Your task is to repeat the data exactly, every line of it.

****************

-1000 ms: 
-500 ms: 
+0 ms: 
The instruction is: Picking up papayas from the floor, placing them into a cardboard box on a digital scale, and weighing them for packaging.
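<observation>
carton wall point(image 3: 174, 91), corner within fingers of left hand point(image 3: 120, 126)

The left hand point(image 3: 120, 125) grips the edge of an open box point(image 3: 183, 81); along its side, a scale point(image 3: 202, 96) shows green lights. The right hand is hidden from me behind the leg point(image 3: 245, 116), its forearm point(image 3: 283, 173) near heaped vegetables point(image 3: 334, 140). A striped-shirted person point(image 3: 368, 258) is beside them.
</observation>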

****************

**RESULT BELOW:**
-1000 ms: 
-500 ms: 
+0 ms: 
The instruction is: Picking up papayas from the floor, placing them into a cardboard box on a digital scale, and weighing them for packaging.
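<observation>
carton wall point(image 3: 174, 91), corner within fingers of left hand point(image 3: 120, 126)

The left hand point(image 3: 120, 125) grips the edge of an open box point(image 3: 183, 81); along its side, a scale point(image 3: 202, 96) shows green lights. The right hand is hidden from me behind the leg point(image 3: 245, 116), its forearm point(image 3: 283, 173) near heaped vegetables point(image 3: 334, 140). A striped-shirted person point(image 3: 368, 258) is beside them.
</observation>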

Nothing else is required to complete the output.